*Work to complete*: The response must contain every line below in which "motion" appears.

*Dataset content*:

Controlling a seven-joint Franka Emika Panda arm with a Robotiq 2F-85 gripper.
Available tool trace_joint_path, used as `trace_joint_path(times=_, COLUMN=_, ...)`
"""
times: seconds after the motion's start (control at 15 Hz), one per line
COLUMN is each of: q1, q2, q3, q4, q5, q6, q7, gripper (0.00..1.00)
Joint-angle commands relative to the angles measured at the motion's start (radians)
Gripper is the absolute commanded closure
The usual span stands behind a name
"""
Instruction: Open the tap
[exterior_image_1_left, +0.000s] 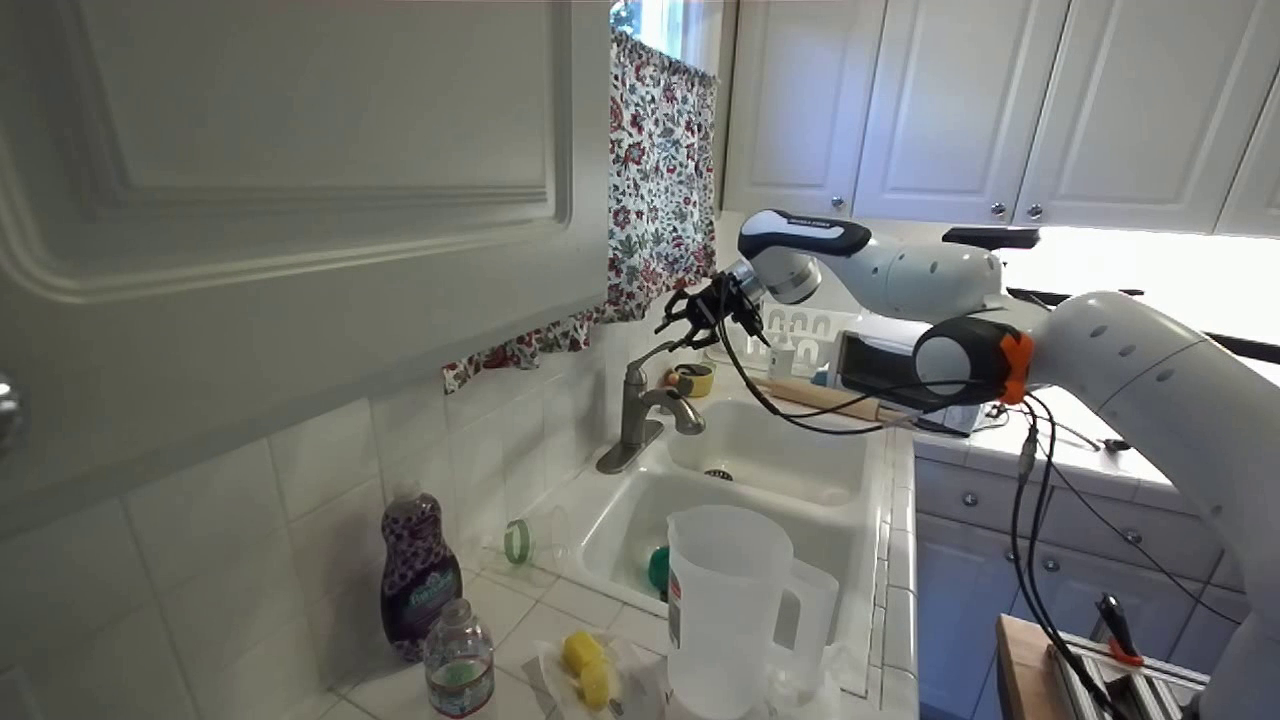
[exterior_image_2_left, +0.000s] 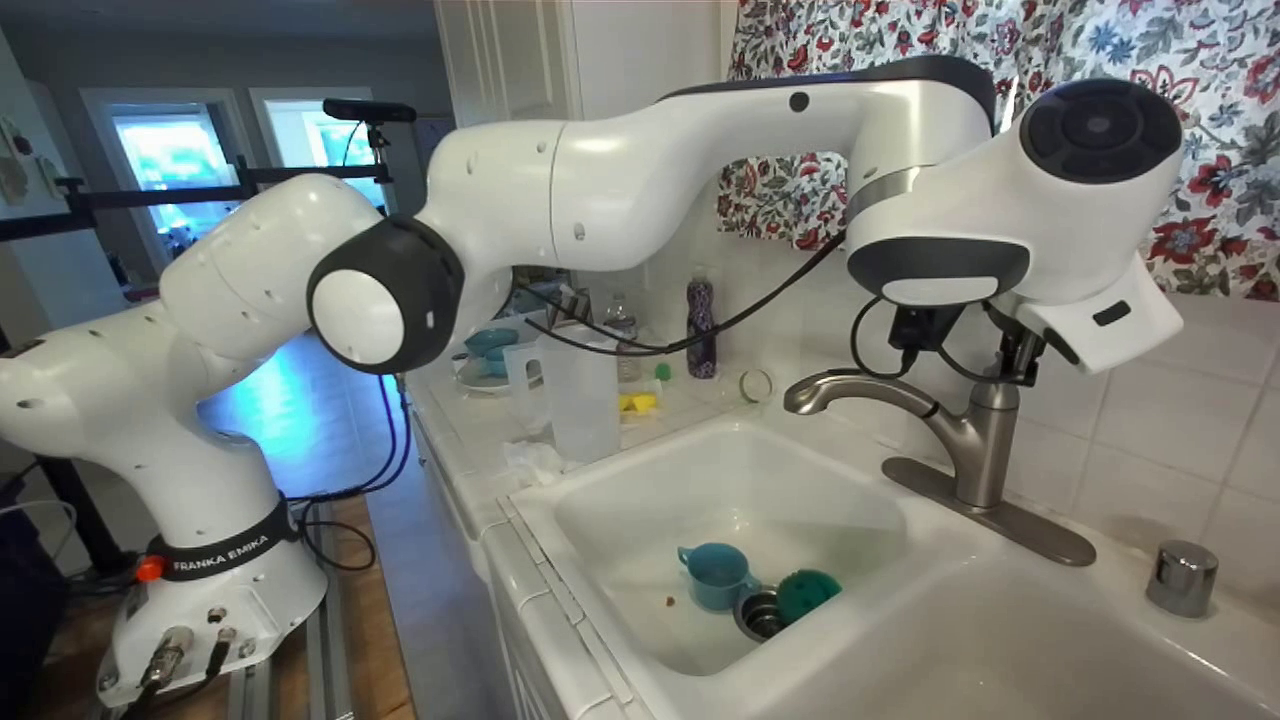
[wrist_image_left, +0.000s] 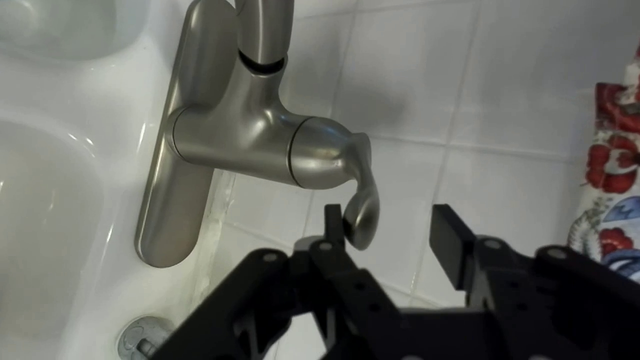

*Output of the exercise*:
times: seconds after the motion's start (control at 15 Hz), one per line
Joint-angle commands relative to the angles measured at the motion's start (radians)

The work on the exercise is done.